The concomitant binding of calcium and inorganic phosphate ions by the highly phosphorylated rat dentin phosphophoryn (HP) was measured in the pH range of 7.4-8.5 by an ultrafiltration procedure. HP binds almost exclusively the triply charged PO43-ion, and for each PO43- ion bound, the protein binds about 1.5 additional Ca2+ ions. Therefore, the protein-mineral ion complex can be described as a protein with two different ligands, Ca2+ ions and calcium phosphate clusters having a stoichiometry of about Ca1.5PO4. Empirically the binding of calcium and phosphate can best be described as a function of a neutral ion activity product in which 2.5-10% of the phosphate is HPO42-. The stoichiometry of the bound clusters is similar to that of amorphous calcium phosphate, and it is clear that the protein does not sequester crystal embryos of octacalcium phosphate or hydroxyapatite.
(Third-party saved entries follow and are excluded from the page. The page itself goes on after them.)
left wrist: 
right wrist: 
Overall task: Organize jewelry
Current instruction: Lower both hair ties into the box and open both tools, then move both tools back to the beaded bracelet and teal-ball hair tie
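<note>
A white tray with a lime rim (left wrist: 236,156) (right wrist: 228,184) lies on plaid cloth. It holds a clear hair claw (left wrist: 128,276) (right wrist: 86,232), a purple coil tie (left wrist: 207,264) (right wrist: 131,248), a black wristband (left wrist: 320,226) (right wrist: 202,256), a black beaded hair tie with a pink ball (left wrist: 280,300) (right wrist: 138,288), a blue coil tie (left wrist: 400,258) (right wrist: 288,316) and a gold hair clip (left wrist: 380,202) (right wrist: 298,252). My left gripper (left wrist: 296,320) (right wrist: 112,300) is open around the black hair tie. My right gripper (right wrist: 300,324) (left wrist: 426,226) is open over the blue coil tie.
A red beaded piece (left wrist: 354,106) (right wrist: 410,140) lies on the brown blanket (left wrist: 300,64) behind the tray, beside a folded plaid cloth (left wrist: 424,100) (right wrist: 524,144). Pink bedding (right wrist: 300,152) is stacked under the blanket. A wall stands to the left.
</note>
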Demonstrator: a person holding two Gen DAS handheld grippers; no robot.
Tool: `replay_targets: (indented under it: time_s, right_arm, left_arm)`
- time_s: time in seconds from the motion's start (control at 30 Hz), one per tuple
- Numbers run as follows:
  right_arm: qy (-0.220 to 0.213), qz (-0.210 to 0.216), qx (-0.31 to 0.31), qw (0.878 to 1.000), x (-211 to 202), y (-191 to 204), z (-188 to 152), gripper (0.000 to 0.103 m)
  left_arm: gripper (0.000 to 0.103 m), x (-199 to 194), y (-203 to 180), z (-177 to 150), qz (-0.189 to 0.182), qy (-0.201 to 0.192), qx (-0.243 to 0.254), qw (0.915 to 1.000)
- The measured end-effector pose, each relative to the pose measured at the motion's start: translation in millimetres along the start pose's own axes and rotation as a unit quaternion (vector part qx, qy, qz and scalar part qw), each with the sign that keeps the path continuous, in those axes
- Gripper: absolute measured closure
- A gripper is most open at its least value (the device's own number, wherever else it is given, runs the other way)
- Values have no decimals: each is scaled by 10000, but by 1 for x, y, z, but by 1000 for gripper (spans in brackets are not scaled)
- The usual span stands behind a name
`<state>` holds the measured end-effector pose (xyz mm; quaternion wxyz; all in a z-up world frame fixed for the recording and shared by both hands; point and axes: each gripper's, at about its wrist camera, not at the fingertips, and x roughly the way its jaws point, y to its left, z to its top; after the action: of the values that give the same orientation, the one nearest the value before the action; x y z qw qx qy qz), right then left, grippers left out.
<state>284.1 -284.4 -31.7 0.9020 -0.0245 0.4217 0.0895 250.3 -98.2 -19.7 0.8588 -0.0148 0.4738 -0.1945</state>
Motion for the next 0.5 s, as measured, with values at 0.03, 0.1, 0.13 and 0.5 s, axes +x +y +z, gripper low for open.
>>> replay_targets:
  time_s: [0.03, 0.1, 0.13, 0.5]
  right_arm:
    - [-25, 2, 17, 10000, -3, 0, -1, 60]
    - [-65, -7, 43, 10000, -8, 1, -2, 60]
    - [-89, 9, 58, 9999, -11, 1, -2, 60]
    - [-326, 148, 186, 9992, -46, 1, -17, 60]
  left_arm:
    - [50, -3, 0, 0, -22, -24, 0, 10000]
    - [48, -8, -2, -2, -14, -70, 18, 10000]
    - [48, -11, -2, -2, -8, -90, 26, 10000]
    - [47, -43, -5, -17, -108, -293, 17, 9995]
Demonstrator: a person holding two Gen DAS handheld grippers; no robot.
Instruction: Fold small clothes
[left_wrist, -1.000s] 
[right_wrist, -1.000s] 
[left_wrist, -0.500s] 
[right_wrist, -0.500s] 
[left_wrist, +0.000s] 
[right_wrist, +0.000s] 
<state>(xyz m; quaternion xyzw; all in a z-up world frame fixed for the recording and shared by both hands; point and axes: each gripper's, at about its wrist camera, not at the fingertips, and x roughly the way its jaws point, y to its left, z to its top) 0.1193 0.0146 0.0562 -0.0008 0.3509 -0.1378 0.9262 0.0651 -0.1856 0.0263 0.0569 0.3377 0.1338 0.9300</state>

The protein-mineral ion complex is amorphous by electron diffraction analysis and does not catalyze the formation of a crystalline phase when aged in contact with its solution. About 15% of the bound phosphate is buried in protected domains, and it is stable with respect to dissociation for extended periods in phosphate-free calcium buffers. The buried mineral maintains the protein in an aggregated state even at calcium ion concentrations which are too low for the aggregation of unmineralized HP. In vivo HP should be ineffective in the nucleation of a crystalline mineral phase, if it is secreted in a mineralized aggregated state similar to casein and the bivalve phosphoprotein.